WHAT THE EXERCISE ASKS: The output must start at the line containing "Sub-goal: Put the" in the records below and stop at the last line, matching each line exactly and leaving out every picture.

RECORDED DATA:
----------------

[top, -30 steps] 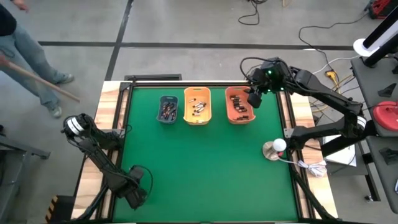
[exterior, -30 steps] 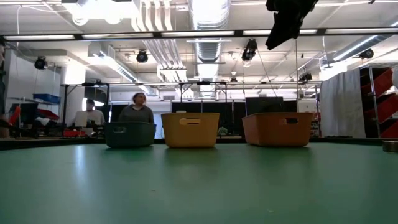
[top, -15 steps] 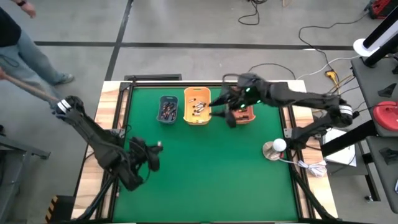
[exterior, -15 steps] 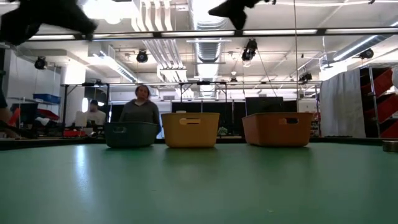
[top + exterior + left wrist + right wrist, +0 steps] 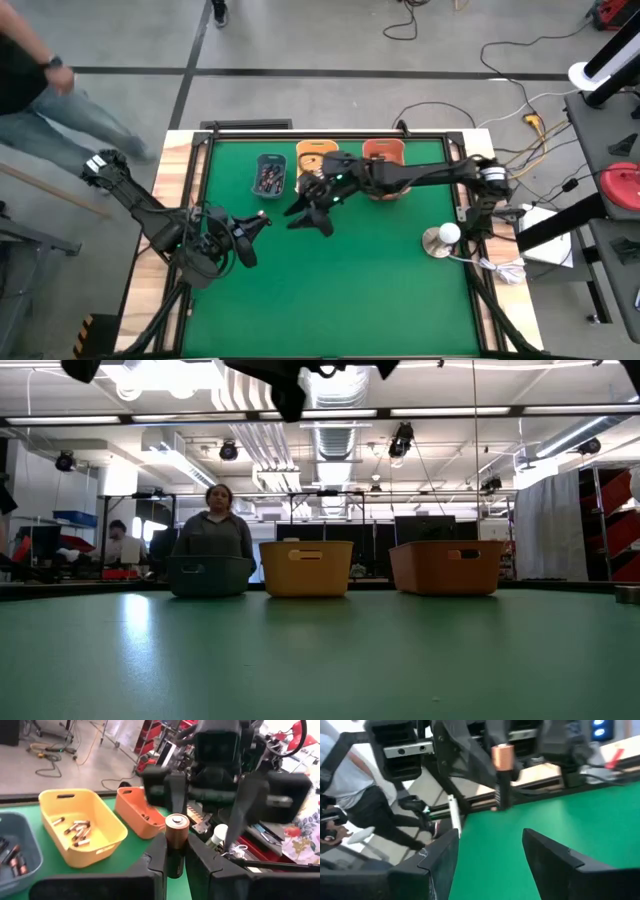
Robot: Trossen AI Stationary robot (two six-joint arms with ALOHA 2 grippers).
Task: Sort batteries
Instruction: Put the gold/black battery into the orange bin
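Note:
My left gripper (image 5: 262,222) is over the table's left half, pointing level toward the right edge and shut on a battery (image 5: 176,845) with a copper top and black body. My right gripper (image 5: 304,217) reaches in from the right and faces it, open (image 5: 490,855), with the battery (image 5: 502,772) a little ahead of its fingers and untouched. At the far side stand the grey-blue bin (image 5: 270,175), the yellow bin (image 5: 318,163) and the orange bin (image 5: 382,152), each with batteries inside. My right arm partly hides the orange bin. My left gripper pinches the battery's black body (image 5: 174,862) between its two fingers (image 5: 155,862). The copper end (image 5: 177,826) sticks out past them. The fingers come level from the table's left side. The battery is lifted clear above the green table.
A round silver stand with a white ball (image 5: 441,239) sits at the table's right edge. A person (image 5: 35,75) walks past the far left corner, and another person (image 5: 215,530) stands behind the bins. The green mat's near half (image 5: 340,300) is bare.
My left gripper has risen from the near left corner, moved toward the table's middle and tipped up to level. My right arm has swung from above the orange bin toward the table's middle and left, coming to face the left gripper.

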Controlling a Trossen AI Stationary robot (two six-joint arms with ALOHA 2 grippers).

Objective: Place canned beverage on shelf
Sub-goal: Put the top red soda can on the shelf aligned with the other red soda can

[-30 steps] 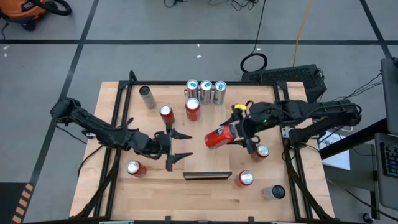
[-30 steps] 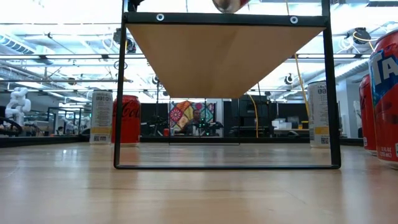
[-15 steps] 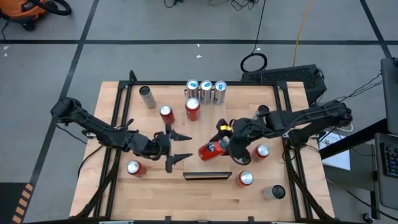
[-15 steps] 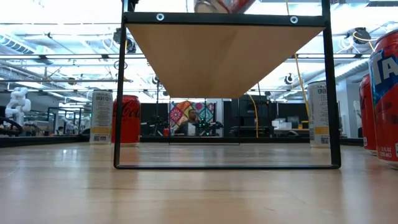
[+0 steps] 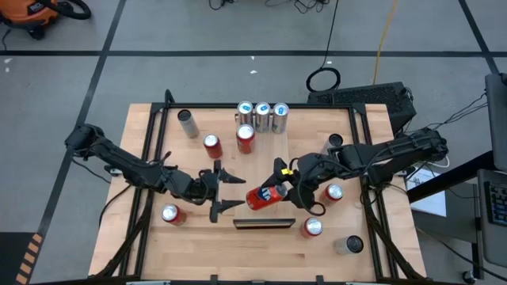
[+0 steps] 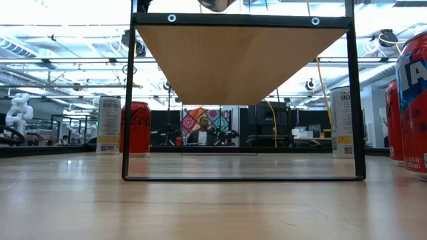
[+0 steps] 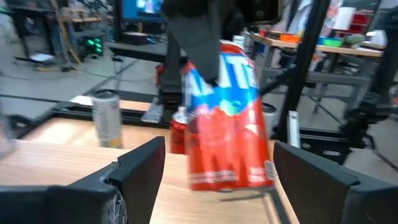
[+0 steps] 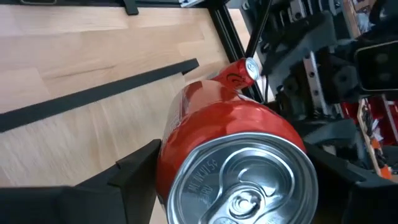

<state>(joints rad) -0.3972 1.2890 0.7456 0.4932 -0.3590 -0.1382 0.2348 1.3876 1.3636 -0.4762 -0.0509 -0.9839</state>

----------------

SOLUTION BELOW:
Sub-goal: Put the top red soda can on the shelf aligned with the other red soda can

[-30 steps] 
[-30 steps] 
[-15 steps] 
[-15 steps] 
[+0 steps] 
[+0 steps] 
[+0 steps] 
[+0 steps] 

<state>(joints rad) -0.3972 1.2890 0.7456 0.4932 -0.3590 -0.1382 0.2348 1.3876 1.3636 -0.4762 -0.0509 -0.9839</state>

This exercise has nothing further to it.